== DATA ==

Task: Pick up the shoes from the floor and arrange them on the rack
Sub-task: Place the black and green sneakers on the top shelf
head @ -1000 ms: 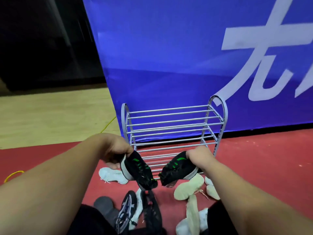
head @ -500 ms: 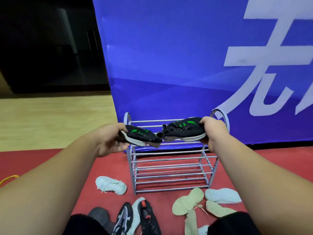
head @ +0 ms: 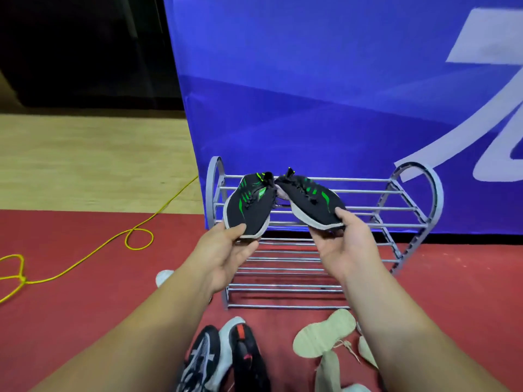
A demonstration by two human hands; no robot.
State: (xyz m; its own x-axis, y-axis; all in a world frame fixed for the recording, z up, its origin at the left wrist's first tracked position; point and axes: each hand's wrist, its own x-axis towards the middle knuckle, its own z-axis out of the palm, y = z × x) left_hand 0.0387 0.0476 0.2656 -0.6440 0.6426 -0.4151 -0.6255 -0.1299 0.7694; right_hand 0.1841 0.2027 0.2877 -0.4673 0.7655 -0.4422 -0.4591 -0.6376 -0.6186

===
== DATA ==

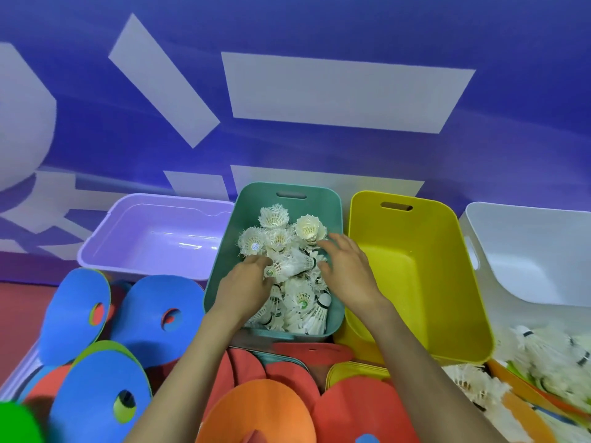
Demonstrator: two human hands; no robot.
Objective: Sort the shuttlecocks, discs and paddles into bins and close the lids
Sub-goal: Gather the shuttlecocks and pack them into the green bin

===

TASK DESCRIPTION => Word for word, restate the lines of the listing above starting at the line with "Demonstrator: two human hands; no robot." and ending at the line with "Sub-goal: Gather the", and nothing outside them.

EXERCISE RESULT =>
Demonstrator: two human hands; no robot.
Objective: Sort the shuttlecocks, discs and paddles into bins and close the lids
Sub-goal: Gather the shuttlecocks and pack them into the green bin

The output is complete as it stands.